4. Test DNS Failure Explicitly

DNS failure is easy to simulate and almost never included in chaos testing. Block UDP/TCP port 53 at the host firewall and watch what happens. Which services die immediately? Which ones keep running on cached addresses? Which ones cannot restart?

The services that cannot restart after a DNS failure are your risk inventory. Work backwards from that list.

Recovery Without DNS

When you are in the middle of a DNS outage, you need two things: a way to reach things, and a way to fix things without the thing that is broken.

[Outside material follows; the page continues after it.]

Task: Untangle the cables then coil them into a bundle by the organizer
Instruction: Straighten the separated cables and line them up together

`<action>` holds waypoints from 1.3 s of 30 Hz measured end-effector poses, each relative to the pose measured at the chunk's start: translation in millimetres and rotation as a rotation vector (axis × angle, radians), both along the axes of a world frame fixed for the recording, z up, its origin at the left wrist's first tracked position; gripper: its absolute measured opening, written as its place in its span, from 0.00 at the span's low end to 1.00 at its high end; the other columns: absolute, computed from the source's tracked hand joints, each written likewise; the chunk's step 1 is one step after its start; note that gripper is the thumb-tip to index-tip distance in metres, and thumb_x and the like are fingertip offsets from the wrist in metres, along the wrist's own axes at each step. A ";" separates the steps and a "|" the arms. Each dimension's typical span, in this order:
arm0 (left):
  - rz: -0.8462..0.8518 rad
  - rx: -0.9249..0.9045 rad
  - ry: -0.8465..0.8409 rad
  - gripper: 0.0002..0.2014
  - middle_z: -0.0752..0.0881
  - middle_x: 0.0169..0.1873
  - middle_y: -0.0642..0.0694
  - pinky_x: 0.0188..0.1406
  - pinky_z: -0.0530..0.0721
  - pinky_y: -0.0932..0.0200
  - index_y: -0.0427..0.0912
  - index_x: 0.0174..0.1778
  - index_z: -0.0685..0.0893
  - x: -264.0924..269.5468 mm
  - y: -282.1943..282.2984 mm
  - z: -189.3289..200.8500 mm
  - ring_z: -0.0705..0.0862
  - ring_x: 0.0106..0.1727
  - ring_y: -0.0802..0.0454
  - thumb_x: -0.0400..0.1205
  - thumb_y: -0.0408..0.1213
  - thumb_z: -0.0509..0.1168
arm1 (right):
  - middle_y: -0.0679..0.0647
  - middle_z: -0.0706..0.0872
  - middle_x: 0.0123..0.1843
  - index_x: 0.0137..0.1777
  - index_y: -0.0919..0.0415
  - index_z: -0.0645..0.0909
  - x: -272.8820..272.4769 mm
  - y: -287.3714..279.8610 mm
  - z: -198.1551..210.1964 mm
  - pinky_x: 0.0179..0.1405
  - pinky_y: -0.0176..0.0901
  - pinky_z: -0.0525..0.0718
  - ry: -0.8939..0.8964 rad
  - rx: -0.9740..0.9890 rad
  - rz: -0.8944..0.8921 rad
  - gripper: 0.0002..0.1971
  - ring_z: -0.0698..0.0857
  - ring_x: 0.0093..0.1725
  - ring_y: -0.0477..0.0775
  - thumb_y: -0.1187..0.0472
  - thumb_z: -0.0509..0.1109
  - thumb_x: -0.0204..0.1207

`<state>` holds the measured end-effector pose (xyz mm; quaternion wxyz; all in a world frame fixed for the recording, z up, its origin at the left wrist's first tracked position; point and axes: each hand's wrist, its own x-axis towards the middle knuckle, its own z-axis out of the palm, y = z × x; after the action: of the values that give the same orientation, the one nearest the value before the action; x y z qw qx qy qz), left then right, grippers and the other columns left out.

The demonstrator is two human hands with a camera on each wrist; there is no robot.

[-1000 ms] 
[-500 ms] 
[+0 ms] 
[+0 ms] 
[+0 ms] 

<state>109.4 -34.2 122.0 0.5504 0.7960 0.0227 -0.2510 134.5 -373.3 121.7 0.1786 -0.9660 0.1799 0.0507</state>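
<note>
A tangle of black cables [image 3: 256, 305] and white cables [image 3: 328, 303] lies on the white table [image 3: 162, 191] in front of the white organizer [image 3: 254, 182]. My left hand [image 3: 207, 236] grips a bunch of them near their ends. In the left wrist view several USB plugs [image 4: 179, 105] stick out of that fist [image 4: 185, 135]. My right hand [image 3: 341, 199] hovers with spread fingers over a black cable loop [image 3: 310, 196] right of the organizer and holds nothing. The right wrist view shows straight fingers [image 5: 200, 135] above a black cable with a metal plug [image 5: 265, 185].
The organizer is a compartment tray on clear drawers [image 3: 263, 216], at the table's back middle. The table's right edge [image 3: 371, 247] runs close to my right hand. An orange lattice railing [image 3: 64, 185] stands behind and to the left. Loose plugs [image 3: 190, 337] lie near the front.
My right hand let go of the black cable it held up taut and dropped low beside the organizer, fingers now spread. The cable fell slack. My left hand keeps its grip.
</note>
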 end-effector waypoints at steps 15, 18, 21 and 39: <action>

Keep a local /etc/hosts file pattern ready for your critical internal names. It is ugly and manual, but echo "10.0.1.5 api.internal" >> /etc/hosts has ended more outages than any sophisticated tooling. Better: automate the maintenance of static host entries for your tier-zero services as part of your AMI or instance bootstrap, present at startup, independent of DNS, updated by your configuration management system using IP addresses.

DNS is infrastructure. Like any infrastructure, it fails. The engineers who recover fastest are not the ones who prevented every DNS failure — they are the ones who made sure DNS failure did not prevent them from doing anything else.

It is always DNS. Make sure when it is, you still have options.